All my life I’ve avoided the sun whenever I could. I just don’t like the way it makes me feel to sit outside in the sunlight, not to mention intense sunlight makes my eyes hurt and enough of it will give me a headache. I’m an indoors person, there’s no question about it. At the time, I figured that was all there was to it.
Then, a year later, my brother found out he was also vitamin D deficient. Then, my friend K. After another year, I met D, and a few months into our time dating, his doctor also told him that he needed to take supplements because of low levels. And if that wasn’t enough, around a year ago, his SISTER also got the same news.
What the heck was going on? Some of these people (especially my friend K) were sun lovers and did lots of outdoor activities.
Well, all of these people have something in common: we all grew up in Massachusetts and have lived here pretty much all of our lives. It is a well known fact that in New England, winter weather lasts at least 6 months, and there is little chance of doing anything fun outdoors most of that time.
According to this article:
Vitamin D can be produced in the skin from ultraviolet light. In the northern latitudes (such as New England), the intensity of the UV rays is only strong enough to create vitamin D for us in the summer months. For much of the year (about October through April), then, we need to get vitamin D from other sources. Even in the summer, using sunscreen, covering up with clothing, and spending time indoors can reduce the chance of us getting adequate vitamin D.

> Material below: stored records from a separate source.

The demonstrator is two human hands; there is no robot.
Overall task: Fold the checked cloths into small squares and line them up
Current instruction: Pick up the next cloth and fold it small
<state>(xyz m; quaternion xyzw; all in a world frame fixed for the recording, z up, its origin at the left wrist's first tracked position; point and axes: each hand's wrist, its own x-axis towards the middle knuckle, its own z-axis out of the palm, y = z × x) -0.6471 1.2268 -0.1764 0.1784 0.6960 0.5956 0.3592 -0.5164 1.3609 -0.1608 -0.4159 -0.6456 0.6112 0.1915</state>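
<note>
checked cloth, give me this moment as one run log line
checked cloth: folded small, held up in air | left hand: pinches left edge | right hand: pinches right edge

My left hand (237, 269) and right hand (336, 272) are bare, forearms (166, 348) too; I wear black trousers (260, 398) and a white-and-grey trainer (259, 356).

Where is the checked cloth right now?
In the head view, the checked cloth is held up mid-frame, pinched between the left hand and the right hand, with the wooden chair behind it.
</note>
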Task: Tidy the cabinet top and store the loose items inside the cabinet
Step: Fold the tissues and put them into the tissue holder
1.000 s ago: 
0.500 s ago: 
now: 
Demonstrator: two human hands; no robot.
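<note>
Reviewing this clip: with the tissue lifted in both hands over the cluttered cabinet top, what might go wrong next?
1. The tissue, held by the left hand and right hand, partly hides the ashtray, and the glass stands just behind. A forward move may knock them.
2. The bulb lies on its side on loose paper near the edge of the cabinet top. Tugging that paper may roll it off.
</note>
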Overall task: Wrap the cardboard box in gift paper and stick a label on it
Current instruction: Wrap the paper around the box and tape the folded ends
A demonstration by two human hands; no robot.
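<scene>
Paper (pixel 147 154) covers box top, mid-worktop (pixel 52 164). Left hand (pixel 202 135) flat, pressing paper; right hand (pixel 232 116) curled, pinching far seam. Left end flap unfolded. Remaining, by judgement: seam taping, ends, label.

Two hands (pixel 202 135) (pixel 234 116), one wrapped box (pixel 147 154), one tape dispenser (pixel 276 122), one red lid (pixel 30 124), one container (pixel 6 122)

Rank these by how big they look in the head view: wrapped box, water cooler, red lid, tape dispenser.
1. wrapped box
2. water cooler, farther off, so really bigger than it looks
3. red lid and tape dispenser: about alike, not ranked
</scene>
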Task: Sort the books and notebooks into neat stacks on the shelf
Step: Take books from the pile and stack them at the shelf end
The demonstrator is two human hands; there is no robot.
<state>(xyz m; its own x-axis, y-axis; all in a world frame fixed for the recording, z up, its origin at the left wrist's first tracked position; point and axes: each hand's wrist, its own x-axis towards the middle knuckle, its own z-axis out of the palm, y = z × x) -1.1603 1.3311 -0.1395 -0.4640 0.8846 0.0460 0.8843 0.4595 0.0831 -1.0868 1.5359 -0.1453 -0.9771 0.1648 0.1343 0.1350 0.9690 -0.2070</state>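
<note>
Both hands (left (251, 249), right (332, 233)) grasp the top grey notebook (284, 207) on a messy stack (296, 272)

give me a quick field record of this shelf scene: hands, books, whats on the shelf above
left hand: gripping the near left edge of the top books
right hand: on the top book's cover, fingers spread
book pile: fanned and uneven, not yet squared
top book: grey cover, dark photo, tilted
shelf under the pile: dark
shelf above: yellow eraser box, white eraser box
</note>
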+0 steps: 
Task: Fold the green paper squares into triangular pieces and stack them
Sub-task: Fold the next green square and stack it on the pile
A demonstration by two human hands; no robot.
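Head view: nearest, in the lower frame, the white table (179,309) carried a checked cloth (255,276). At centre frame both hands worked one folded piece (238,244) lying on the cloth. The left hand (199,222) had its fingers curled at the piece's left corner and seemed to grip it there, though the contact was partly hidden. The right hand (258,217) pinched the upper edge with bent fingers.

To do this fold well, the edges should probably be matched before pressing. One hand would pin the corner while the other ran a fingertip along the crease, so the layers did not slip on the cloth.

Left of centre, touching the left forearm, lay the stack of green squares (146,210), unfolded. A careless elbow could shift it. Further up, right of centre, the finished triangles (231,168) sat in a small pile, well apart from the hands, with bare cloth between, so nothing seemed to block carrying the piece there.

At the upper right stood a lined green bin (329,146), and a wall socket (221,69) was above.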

Since, that day 4 years ago, I’ve taken vitamin D gummy vitamins every day. They’re tasty and easy to just chew and go every morning. I still don’t spend much time out in the sun because there is a delicate balance here: too much time in the sun can lead to skin cancer and other issues while too little leads to a vitamin D deficiency. My skin is pale as can be, so I’m at an even greater risk of skin cancers and will burn easily in the summer.
I think the thing that alarmed me the most about these revelations over the past few years is that there is almost no one I know who’s my own age that also grew up in Mass that doesn’t have this issue. I wonder how widespread it really is!
The bottom line is: I’d highly recommend anyone living in the northeast get their vitamin D levels checked out. It’s worth it!